§ **What the exercise asks**:
The whole of the data, every line, should come back exactly the same.

------------------------

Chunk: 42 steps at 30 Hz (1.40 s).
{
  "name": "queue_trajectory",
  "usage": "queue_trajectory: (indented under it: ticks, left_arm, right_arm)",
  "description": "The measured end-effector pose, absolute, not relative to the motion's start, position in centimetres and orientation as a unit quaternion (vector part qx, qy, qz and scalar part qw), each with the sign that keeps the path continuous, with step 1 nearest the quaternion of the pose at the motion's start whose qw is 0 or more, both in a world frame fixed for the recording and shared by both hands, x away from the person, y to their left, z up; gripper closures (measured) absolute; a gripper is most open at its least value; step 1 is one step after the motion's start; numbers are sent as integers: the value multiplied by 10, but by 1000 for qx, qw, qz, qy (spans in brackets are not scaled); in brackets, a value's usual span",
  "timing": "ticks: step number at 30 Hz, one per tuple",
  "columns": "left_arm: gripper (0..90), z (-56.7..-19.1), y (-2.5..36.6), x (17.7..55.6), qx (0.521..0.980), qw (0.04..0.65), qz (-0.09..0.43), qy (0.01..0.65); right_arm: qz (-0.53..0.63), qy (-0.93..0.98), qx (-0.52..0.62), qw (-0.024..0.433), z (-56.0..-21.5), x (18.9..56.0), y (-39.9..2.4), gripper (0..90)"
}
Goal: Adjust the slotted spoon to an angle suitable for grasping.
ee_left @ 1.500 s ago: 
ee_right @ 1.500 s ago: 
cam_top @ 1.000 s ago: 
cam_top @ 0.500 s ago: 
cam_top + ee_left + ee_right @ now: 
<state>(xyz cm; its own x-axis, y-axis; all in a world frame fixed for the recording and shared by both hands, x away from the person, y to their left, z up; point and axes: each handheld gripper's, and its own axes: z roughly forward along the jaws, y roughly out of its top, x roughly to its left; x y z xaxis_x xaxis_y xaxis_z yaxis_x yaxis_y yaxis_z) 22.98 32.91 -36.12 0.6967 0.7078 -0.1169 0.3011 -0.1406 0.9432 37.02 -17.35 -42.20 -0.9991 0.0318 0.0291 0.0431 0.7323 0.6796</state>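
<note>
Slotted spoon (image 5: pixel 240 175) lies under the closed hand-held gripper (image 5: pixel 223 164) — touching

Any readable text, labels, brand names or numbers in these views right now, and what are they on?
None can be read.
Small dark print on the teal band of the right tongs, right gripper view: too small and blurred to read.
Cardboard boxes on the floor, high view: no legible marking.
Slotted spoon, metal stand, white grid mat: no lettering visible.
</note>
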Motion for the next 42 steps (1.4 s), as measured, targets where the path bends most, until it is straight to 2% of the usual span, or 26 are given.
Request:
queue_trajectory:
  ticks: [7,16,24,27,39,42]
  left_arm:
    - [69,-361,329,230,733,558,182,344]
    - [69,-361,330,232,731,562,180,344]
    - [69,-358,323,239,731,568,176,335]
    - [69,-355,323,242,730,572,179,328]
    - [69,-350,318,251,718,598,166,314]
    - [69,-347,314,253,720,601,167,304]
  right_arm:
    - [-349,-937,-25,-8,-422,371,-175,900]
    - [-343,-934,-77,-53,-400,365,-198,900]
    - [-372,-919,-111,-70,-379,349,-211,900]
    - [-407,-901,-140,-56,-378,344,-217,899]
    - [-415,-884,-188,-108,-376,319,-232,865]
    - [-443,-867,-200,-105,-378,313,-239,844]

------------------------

§ **Your response**:
Chunk: 42 steps at 30 Hz (1.40 s).
{
  "name": "queue_trajectory",
  "usage": "queue_trajectory: (indented under it: ticks, left_arm, right_arm)",
  "description": "The measured end-effector pose, absolute, not relative to the motion's start, position in centimetres and orientation as a unit quaternion (vector part qx, qy, qz and scalar part qw), each with the sign that keeps the path continuous, with step 1 nearest the quaternion of the pose at the motion's start whose qw is 0 or more, both in a world frame fixed for the recording and shared by both hands, x away from the person, y to their left, z up; gripper closures (measured) absolute; a gripper is most open at its least value; step 1 is one step after the motion's start; numbers are sent as integers: the value multiplied by 10, but by 1000 for qx, qw, qz, qy (spans in brackets are not scaled); in brackets, a value's usual span",
  "timing": "ticks: step number at 30 Hz, one per tuple",
  "columns": "left_arm: gripper (0..90), z (-56.7..-19.1), y (-2.5..36.6), x (17.7..55.6), qx (0.521..0.980), qw (0.04..0.65), qz (-0.09..0.43), qy (0.01..0.65); right_arm: qz (-0.53..0.63), qy (-0.93..0.98), qx (-0.52..0.62), qw (-0.024..0.433), z (-56.0..-21.5), x (18.9..56.0), y (-39.9..2.4), gripper (0..90)"
}
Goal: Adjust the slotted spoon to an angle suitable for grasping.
ee_left @ 1.500 s ago: 
ee_right @ 1.500 s ago: 
cam_top @ 1.000 s ago: 
cam_top @ 0.500 s ago: 
cam_top + ee_left + ee_right @ now: 
<state>(xyz cm; its own x-axis, y-axis; all in a world frame fixed for the recording and shared by both hands, x away from the person, y to their left, z up; point and axes: each handheld gripper's, and its own axes: z roughly forward along the jaws, y roughly out of its top, x roughly to its left; x y z xaxis_x xaxis_y xaxis_z yaxis_x yaxis_y yaxis_z) 22.98 32.91 -36.12 0.6967 0.7078 -0.1169 0.3011 -0.1406 0.9432 37.02 -17.35 -42.20 -0.9991 0.0318 0.0291 0.0431 0.7323 0.6796</state>
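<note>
Slotted spoon (image 5: pixel 240 175) lies under the closed hand-held gripper (image 5: pixel 223 164) — touching

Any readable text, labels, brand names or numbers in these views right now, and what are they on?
None can be read.
Small dark print on the teal band of the right tongs, right gripper view: too small and blurred to read.
Cardboard boxes on the floor, high view: no legible marking.
Slotted spoon, metal stand, white grid mat: no lettering visible.
</note>
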Motion for the next 42 steps (1.4 s), as measured, targets where the path bends most, until it is straight to 2% of the usual span, or 26 are given.
Request:
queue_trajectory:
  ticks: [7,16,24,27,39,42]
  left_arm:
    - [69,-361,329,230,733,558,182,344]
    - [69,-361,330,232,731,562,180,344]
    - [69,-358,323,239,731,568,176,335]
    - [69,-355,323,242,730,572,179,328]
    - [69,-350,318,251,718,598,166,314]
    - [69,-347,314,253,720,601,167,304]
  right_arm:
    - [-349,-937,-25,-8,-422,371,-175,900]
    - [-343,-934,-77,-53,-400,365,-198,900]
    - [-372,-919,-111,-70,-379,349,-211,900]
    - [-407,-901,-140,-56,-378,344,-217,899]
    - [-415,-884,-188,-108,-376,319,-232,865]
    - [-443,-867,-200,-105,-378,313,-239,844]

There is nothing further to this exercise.